(Collected data entries)
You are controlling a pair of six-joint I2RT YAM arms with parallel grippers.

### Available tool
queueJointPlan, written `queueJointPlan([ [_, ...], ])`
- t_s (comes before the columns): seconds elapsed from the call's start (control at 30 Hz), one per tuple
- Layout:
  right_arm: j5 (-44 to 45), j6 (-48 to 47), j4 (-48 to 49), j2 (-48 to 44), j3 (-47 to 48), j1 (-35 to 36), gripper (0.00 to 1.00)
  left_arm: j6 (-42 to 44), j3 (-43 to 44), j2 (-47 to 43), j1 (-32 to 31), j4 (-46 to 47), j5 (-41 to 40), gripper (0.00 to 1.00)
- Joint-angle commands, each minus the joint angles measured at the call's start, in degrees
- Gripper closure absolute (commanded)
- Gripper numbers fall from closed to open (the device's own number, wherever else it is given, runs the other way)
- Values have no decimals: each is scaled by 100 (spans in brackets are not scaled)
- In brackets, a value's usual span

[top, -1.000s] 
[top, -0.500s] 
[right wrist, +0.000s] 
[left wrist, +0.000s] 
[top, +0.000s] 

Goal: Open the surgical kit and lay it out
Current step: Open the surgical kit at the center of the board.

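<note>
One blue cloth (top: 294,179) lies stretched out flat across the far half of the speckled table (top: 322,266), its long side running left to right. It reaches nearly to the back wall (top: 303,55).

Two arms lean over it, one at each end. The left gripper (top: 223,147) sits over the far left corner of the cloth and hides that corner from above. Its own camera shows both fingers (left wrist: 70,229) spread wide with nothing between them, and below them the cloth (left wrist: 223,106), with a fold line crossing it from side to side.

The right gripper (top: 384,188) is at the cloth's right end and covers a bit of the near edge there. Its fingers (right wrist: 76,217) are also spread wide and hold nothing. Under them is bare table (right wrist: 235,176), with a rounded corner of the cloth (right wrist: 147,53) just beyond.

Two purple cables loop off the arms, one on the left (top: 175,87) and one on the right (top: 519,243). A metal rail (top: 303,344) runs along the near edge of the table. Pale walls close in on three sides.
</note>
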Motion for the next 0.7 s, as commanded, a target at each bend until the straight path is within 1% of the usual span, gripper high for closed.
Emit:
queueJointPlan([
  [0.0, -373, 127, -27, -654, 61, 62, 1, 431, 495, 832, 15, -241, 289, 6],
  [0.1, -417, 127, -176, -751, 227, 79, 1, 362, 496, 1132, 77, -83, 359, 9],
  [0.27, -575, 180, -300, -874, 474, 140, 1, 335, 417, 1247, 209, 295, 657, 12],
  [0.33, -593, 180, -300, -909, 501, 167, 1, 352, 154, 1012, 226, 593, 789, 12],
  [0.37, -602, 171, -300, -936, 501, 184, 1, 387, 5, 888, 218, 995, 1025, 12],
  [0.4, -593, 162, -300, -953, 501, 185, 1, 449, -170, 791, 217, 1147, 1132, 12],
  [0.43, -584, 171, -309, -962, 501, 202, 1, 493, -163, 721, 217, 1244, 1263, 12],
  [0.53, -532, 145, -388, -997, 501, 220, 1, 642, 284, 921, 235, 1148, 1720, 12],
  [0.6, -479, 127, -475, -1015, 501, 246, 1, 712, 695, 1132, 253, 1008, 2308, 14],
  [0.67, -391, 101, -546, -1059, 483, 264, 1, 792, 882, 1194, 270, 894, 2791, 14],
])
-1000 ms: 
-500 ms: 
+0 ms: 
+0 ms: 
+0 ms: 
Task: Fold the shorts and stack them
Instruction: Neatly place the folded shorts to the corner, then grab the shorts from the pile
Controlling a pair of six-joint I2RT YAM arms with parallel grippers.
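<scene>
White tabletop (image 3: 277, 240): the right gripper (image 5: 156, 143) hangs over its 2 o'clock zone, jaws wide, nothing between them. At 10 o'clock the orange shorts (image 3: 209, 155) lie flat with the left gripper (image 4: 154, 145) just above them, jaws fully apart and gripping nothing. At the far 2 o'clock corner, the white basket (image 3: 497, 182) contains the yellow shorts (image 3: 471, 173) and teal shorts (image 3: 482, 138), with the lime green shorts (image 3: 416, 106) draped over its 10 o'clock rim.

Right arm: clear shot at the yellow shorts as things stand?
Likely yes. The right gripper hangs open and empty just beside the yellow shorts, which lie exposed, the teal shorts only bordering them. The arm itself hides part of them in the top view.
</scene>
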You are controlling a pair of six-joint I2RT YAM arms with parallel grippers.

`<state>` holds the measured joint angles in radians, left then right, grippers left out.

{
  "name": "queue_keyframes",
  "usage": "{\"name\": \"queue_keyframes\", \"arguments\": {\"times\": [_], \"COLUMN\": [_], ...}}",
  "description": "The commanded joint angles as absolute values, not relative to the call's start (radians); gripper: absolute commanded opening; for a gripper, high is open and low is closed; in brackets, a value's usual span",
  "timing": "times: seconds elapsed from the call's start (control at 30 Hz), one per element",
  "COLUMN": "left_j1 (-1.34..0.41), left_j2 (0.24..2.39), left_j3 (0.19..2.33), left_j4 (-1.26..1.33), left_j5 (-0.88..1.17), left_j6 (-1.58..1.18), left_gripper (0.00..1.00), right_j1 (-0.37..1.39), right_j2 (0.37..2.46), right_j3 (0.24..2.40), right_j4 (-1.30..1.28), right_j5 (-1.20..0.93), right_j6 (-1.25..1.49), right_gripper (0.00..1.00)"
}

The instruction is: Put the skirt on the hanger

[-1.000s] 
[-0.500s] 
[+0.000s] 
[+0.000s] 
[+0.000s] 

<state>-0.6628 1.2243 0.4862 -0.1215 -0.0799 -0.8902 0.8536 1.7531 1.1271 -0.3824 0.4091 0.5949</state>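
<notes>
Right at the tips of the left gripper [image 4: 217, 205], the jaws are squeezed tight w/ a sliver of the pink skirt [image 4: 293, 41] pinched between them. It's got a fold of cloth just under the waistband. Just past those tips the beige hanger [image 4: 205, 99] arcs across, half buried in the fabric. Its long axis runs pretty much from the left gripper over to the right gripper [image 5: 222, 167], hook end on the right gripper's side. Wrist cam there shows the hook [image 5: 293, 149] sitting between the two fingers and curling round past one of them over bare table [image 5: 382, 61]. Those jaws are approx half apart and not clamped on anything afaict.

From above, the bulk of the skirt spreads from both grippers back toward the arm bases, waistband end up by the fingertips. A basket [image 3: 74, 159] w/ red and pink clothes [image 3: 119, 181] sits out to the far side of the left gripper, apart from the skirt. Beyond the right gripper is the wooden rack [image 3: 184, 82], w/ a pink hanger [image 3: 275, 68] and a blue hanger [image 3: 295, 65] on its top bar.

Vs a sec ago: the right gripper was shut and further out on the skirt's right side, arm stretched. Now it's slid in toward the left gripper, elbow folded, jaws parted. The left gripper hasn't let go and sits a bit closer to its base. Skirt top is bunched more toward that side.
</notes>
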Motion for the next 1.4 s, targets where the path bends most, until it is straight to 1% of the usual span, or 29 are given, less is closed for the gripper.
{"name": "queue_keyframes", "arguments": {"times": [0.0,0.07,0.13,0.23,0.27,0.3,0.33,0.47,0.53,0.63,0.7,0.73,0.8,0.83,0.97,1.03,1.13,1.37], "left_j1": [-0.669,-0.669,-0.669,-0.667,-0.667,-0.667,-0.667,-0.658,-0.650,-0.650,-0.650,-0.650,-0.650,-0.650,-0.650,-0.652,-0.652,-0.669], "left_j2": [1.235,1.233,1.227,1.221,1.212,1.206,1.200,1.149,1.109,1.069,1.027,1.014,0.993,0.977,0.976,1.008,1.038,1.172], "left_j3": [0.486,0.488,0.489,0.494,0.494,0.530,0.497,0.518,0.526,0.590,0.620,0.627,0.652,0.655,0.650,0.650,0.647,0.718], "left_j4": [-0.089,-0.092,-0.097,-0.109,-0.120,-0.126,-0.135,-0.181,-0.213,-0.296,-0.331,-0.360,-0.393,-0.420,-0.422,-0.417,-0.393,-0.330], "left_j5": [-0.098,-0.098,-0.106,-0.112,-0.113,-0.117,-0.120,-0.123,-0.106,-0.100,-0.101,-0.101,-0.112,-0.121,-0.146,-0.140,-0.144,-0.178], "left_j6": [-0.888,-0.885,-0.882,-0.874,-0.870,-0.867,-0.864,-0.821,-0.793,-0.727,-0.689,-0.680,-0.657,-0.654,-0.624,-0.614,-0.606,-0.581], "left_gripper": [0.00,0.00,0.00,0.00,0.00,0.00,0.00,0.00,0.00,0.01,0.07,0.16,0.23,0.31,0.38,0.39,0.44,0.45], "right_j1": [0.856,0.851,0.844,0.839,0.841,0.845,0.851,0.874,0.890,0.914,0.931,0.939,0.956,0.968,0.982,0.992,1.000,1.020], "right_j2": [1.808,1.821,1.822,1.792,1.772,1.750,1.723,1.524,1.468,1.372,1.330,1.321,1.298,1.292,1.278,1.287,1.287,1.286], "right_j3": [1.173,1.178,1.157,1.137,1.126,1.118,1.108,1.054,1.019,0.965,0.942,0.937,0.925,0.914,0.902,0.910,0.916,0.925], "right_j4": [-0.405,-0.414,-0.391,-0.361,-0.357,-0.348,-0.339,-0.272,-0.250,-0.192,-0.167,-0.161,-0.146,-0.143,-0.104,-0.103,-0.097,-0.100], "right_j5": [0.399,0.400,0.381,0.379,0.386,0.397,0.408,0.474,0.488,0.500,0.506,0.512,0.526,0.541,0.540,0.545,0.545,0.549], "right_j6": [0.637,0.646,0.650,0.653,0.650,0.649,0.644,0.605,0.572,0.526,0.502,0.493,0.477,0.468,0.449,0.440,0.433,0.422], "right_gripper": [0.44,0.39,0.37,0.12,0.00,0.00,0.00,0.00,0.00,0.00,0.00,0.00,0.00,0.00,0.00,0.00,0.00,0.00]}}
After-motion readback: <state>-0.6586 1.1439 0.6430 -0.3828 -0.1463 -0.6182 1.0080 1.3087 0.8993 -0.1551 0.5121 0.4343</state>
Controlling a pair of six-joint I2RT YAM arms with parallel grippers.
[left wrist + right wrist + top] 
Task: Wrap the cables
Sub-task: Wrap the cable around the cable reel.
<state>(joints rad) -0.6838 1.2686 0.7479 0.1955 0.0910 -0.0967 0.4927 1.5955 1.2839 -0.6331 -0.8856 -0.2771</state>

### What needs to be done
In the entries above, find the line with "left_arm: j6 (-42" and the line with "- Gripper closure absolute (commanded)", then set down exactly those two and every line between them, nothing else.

### Answer to this task
  left_arm: j6 (-42 to 44), j3 (-43 to 44), j2 (-47 to 43), j1 (-32 to 31), j4 (-46 to 47), j5 (-41 to 40), gripper (0.00 to 1.00)
- Joint-angle commands, each minus the joint angles measured at the call's start, in degrees
- Gripper closure absolute (commanded)

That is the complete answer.